__Task__. Give all the lines below again, exactly, with no pictures.
- - - - -
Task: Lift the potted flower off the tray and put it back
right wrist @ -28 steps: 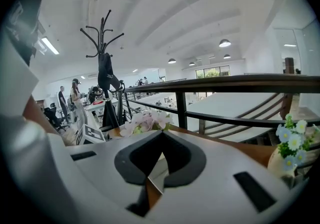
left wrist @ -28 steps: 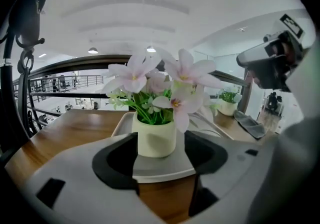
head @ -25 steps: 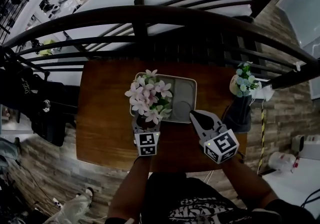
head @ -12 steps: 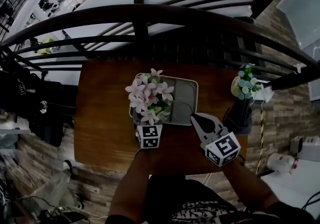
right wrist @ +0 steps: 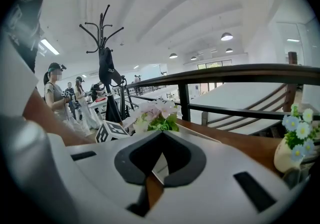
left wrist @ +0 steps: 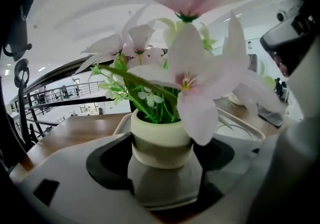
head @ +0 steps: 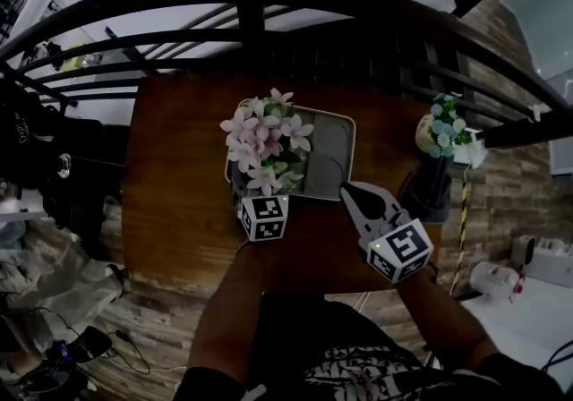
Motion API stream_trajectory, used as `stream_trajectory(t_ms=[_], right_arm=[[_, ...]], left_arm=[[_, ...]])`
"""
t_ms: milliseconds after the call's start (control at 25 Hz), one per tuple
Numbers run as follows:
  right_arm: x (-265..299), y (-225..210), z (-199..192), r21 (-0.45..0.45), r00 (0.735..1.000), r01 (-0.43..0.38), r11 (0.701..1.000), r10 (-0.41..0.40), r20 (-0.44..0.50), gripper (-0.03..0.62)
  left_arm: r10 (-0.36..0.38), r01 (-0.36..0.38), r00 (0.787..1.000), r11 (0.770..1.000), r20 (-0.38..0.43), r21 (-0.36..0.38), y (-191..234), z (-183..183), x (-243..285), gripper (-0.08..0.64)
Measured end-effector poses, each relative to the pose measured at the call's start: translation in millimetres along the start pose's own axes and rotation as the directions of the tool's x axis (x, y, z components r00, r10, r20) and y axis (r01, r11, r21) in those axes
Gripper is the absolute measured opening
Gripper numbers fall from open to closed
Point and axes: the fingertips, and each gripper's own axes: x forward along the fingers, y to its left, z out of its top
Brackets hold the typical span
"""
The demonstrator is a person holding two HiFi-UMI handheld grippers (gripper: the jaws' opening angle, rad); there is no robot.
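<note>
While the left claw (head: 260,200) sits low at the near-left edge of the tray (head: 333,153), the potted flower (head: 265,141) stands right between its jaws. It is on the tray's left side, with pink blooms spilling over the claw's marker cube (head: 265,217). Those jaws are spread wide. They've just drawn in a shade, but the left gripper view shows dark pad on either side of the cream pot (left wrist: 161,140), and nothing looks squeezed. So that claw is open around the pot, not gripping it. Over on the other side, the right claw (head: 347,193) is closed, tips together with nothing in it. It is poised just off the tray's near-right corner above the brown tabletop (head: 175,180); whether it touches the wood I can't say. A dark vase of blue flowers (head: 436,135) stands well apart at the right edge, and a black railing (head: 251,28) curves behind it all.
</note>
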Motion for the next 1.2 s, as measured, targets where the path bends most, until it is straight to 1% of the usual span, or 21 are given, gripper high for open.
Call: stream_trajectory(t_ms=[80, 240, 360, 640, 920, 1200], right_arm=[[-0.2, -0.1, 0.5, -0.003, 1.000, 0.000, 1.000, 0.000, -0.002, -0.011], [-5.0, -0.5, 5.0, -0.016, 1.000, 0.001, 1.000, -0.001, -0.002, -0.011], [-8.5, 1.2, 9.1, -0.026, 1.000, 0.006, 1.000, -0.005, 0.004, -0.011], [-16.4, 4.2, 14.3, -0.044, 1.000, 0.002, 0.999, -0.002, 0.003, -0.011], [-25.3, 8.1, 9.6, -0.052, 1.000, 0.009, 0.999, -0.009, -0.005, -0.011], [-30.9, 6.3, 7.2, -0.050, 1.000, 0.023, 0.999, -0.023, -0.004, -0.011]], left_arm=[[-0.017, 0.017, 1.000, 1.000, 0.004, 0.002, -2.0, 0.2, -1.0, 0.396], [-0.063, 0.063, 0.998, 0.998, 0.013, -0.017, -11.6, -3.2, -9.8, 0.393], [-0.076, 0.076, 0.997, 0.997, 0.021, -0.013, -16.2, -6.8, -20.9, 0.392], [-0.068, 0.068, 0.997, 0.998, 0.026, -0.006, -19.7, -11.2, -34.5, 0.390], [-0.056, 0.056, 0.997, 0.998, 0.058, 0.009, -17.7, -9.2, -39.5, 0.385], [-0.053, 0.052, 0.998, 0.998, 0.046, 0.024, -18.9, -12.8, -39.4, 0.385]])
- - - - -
__Finished task__.
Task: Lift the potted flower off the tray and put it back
right wrist @ -28 steps: 
left wrist @ -28 steps: 
head @ -25 steps: 
head @ -12 steps: 
right wrist @ +0 steps: 
left wrist @ +0 steps: 
head @ +0 steps: 
Motion API stream_trajectory, used as `stream_trajectory(t_ms=[_], right_arm=[[_, ...]], left_arm=[[_, ...]])`
"""
t_ms: milliseconds after the call's start (control at 25 Hz), one per tuple
Numbers run as follows:
  right_arm: x (-265..299), y (-225..210), z (-199..192), r21 (-0.45..0.45), r00 (0.735..1.000), r01 (-0.43..0.38), r11 (0.701..1.000), r10 (-0.41..0.40), r20 (-0.44..0.50), gripper (-0.03..0.62)
  left_arm: r10 (-0.36..0.38), r01 (-0.36..0.38), r00 (0.787..1.000), r11 (0.770..1.000), r20 (-0.38..0.43), r21 (-0.36..0.38), y (-191..234), z (-183..183), x (-243..285), gripper (-0.08..0.64)
Measured end-effector poses, each relative to the pose measured at the call's start: translation in millimetres along the start pose's own axes and rotation as the directions of the tool's x axis (x, y, z components r00, r10, r20) and y axis (r01, r11, r21) in those axes
Gripper is the absolute measured opening
Gripper numbers fall from open to closed
Point and axes: the fingertips, and each gripper's own axes: x forward along the fingers, y to its left, z out of its top
Brackets hold the typical span
"""
The demonstrator is a person holding two HiFi-UMI handheld grippers (gripper: the jaws' opening angle, rad); there is no robot.
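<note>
While the left claw (head: 260,200) sits low at the near-left edge of the tray (head: 333,153), the potted flower (head: 265,141) stands right between its jaws. It is on the tray's left side, with pink blooms spilling over the claw's marker cube (head: 265,217). Those jaws are spread wide. They've just drawn in a shade, but the left gripper view shows dark pad on either side of the cream pot (left wrist: 161,140), and nothing looks squeezed. So that claw is open around the pot, not gripping it. Over on the other side, the right claw (head: 347,193) is closed, tips together with nothing in it. It is poised just off the tray's near-right corner above the brown tabletop (head: 175,180); whether it touches the wood I can't say. A dark vase of blue flowers (head: 436,135) stands well apart at the right edge, and a black railing (head: 251,28) curves behind it all.
</note>
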Motion for the next 1.2 s, as measured, targets where the path bends most, until it is straight to 1% of the usual span, or 21 are given, gripper high for open.
Call: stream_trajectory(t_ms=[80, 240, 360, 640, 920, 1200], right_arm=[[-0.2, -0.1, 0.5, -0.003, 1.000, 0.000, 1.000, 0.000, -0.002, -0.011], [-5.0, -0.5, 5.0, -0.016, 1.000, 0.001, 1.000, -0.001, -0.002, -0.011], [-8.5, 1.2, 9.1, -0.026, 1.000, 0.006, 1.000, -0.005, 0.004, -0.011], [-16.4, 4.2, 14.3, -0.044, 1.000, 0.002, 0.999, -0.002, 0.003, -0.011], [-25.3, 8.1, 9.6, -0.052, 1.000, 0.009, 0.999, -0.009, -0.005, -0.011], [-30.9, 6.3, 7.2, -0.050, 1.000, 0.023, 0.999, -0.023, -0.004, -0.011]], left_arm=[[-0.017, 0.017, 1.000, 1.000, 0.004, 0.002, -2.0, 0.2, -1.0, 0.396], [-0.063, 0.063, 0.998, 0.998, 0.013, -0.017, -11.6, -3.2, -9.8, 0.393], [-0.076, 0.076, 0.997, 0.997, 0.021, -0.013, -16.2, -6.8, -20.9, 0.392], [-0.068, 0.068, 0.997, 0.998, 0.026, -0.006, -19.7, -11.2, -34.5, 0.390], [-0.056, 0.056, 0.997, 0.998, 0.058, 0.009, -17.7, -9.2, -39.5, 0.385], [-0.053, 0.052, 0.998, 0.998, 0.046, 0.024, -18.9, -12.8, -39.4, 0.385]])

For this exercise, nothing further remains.